Baru-baru ini, Pemerintah AS secara sementara mencabut izin Universitas Harvard untuk mensponsori visa pelajar F1 dan J1. Kebijakan ini mengejutkan banyak mahasiswa asing, termasuk 46 penerima beasiswa LPDP di Harvard, karena dapat mempengaruhi status hukum mereka.
Gugatan dan Penangguhan
Harvard segera menempuh jalur hukum, dan pada 29 Mei 2025, pengadilan menangguhkan sementara kebijakan tersebut. Hal ini berarti mahasiswa asing saat ini dapat melanjutkan studi tanpa perubahan status visa.
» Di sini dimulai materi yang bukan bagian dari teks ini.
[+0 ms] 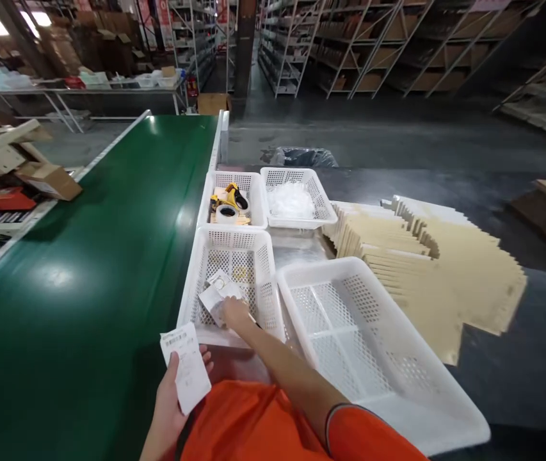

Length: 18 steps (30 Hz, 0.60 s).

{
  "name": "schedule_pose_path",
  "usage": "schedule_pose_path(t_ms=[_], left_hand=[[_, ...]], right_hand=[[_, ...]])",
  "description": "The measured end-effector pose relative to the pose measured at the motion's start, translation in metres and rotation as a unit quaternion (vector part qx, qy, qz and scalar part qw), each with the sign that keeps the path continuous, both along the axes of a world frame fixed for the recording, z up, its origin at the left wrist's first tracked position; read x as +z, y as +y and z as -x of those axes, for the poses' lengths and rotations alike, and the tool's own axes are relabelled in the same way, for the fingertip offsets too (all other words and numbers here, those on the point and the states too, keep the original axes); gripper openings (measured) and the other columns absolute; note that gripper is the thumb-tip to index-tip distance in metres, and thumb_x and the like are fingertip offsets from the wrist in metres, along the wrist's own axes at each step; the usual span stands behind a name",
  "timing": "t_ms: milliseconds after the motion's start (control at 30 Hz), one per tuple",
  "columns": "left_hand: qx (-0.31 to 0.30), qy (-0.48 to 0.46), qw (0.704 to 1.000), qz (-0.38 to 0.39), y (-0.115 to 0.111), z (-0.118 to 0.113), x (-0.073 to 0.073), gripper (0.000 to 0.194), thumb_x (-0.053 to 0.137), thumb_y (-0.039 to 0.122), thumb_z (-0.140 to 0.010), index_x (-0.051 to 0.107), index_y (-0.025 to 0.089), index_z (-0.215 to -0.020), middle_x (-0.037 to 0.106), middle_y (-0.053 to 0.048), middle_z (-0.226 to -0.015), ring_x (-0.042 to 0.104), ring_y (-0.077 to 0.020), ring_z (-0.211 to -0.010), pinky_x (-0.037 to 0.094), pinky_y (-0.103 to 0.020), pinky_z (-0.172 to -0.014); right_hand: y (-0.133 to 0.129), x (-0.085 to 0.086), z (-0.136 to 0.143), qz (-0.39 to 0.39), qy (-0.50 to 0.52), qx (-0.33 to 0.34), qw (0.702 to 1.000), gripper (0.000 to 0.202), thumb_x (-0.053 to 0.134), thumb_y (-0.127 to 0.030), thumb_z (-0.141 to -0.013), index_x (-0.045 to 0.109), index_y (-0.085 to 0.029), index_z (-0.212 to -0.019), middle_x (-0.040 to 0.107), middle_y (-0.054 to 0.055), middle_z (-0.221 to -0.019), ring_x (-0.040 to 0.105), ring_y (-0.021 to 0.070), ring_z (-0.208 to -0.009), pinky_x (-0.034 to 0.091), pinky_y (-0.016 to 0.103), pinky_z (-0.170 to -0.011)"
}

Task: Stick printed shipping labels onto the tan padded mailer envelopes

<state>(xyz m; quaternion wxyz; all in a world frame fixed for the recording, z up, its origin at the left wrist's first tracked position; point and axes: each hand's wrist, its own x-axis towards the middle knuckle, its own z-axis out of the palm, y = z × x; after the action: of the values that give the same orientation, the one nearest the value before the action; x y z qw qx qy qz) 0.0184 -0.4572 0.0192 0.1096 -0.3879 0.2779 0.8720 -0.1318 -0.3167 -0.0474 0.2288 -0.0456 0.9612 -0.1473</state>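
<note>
My left hand [171, 392] holds a white printed slip [187, 368] with a barcode near its top, the thumb lying over its face. It is at the near edge of the green belt. My right hand [235, 314] reaches into a white perforated basket [265, 256], fingers curled down on some white paper slips [219, 293] there. The fingertips are partly hidden behind the hand. Behind this basket, a smaller basket [208, 198] contains a yellow tape dispenser [234, 194] and a roll of tape [227, 215].
A green conveyor belt [123, 237] runs along the left. To the right stand a large white basket [344, 339] and a stack of flat cardboard pieces [426, 256]. Another basket [323, 214] has clear plastic [292, 200] in it. Small boxes [54, 179] sit beyond the belt.
</note>
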Motion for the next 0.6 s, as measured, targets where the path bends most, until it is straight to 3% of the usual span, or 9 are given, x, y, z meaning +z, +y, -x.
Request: schedule_pose_path(t_ms=[133,300,467,600], left_hand=[[0.036,-0.006,0.999,-0.018,0.003,-0.012,0.001,0.043,0.056,0.036,-0.086,0.06,0.016,-0.124,0.065,-0.018,-0.119,0.061,-0.0325,-0.11,0.046,-0.048,-0.1],[0.025,-0.048,0.998,0.023,-0.006,-0.013,0.0,0.051,0.054,0.034,-0.088,0.048,0.014,-0.135,0.067,-0.019,-0.115,0.066,-0.032,-0.102,0.054,-0.047,-0.089],[-0.001,-0.039,0.998,0.043,-0.014,0.003,0.006,0.053,0.053,0.029,-0.088,0.043,0.011,-0.136,0.07,-0.019,-0.109,0.067,-0.0321,-0.099,0.056,-0.047,-0.085],[-0.032,-0.035,0.996,0.073,-0.013,0.018,0.01,0.043,0.05,0.029,-0.09,0.049,0.01,-0.128,0.07,-0.019,-0.105,0.068,-0.0306,-0.095,0.057,-0.046,-0.084]], right_hand=[[0.002,-0.025,-0.001,-0.015,-0.014,-0.019,1.0,0.03,0.06,-0.017,-0.077,0.061,-0.008,-0.106,0.059,0.021,-0.114,0.056,0.0315,-0.108,0.045,0.035,-0.079],[0.021,-0.025,0.001,0.03,-0.031,-0.032,0.999,0.018,0.053,-0.014,-0.082,0.062,-0.015,-0.097,0.067,0.01,-0.09,0.062,0.0198,-0.086,0.042,0.026,-0.067],[0.051,0.002,0.009,0.102,0.028,-0.004,0.994,0.025,0.047,-0.008,-0.083,0.062,-0.016,-0.101,0.066,0.006,-0.09,0.059,0.0155,-0.084,0.04,0.024,-0.07],[0.08,0.051,0.023,0.145,0.084,0.061,0.984,0.022,0.047,-0.01,-0.086,0.066,-0.017,-0.092,0.062,0.008,-0.099,0.055,0.0175,-0.095,0.037,0.029,-0.082]])
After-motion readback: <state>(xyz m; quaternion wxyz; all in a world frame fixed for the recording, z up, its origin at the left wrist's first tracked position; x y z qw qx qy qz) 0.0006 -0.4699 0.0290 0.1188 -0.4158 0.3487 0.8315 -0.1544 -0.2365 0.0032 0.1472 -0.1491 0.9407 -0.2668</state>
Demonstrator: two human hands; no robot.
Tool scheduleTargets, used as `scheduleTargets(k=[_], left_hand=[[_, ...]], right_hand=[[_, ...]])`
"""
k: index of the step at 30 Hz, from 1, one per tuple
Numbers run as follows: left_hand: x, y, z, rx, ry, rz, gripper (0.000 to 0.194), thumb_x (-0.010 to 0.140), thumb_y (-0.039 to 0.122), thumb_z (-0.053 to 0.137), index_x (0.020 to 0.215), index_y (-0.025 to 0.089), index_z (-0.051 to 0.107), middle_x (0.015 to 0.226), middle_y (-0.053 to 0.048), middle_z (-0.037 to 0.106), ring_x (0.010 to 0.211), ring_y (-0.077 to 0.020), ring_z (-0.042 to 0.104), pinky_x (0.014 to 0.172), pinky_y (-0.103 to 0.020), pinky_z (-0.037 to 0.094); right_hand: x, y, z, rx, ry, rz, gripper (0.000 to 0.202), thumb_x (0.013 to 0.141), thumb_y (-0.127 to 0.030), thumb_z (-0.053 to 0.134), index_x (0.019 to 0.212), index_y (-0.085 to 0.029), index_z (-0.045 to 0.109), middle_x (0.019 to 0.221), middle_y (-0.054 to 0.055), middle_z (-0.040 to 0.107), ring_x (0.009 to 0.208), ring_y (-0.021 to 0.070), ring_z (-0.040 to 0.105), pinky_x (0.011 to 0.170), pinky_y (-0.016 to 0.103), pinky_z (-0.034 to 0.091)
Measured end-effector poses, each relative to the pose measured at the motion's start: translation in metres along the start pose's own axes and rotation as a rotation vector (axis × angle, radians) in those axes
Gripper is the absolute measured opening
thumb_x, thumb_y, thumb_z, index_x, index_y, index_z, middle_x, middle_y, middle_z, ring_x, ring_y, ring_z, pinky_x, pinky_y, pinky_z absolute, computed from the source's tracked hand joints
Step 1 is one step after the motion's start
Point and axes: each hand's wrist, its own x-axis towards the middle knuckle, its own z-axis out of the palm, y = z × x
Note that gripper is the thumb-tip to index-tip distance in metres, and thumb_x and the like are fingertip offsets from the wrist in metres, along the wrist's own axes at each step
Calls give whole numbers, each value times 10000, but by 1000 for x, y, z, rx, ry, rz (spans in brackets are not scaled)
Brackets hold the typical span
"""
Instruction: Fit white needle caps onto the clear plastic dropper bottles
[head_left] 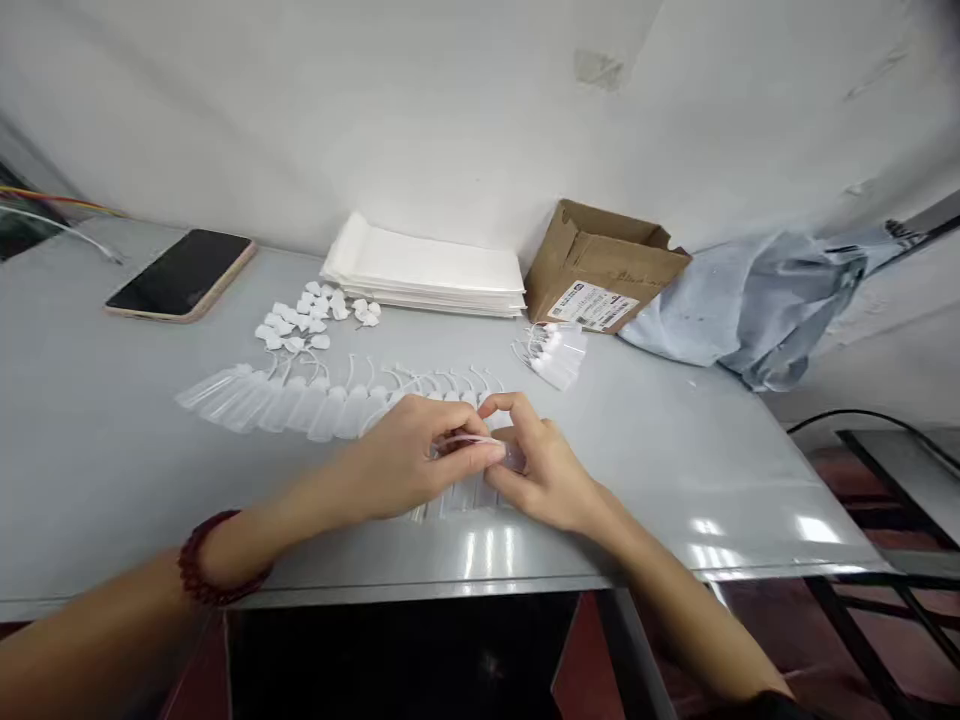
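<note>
In the head view, my left hand (412,455) is pinching a thin, pink-edged piece (469,439) between thumb and forefinger, at the centre of the frame. My right hand (540,470) is curling close against its right end, fingers narrow; I cannot tell whether they are gripping it too. The piece is sitting above a row of clear tags (330,410), which is running from left of centre to beneath my hands, their thin loops pointing up the frame.

What could go wrong, I judge: my knuckles are hovering so near the row that a careless wrist could be dragging tags askew, and a loop catching on a finger could be pulling its neighbours along. The slick look of the grey tabletop (675,430) is making sliding likelier. If my pinch is loosening, the thin piece could be slipping down among the tags.

As for writing, the cardboard box (555,260) at upper right is carrying a white label (592,305) with dark print and a barcode-like patch, too small for reading. The phone (180,275) at upper left is showing a dark screen and no brand.
</note>
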Motion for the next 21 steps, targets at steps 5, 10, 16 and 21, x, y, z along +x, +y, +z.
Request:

LPDP & Kemdiktisaintek Bergerak Cepat
Agar tidak ada mahasiswa Indonesia yang terdampak, LPDP bersama Kemendiktisaintek , Kemenlu , KBRI Washington D.C. , KJRI dan Saham melakukan koordinasi intensif:
- Memonitor perkembangan hukum secara real-time
- Membuat grup Whatsapp khusus untuk penerima beasiswa di Harvard dan AS
- Menyarankan agar tidak meninggalkan wilayah AS untuk menghindari risiko kehilangan status visa
Menyiapkan “Fallback”: 3 Skema Darurat
LPDP juga menyiapkan rencana alternatif jika kebijakan kembali diberlakukan:
- Liburan akademik sementara sambil menunggu situasi membaik
- Pindah studi ke universitas lain di AS yang masih bisa menerbitkan visa
- Kuliah bold agar studi tetap berjalan tanpa harus berada di kampus
Fakta Singkat
| Aspek | Informasi |
| Mahasiswa LPDP di AS | ~ 360 penerima beasiswa saat ini sedang dan akan studi di AS |
| Harvard | 46 penerima beasiswa sedang kuliah, 23 sudah lulus & siap kembali ke RI |
| Visa status | Penangguhan kebijakan hingga 29 Mei memberikan waktu untuk melanjutkan studi |
| Larangan keluar AS | Imbauan dari Kemenkeu & LPDP agar mahasiswa tetap berada di AS |
Kenapa Ini Penting?
- Mahasiswa dapat terus kuliah tanpa gangguan status hukum.
- LPDP & RI cepat tanggap dengan menyiapkan rencana cadangan dan bantuan konsuler.
- Situasi dinamis penting untuk selalu memperbarui informasi dan tetap siaga.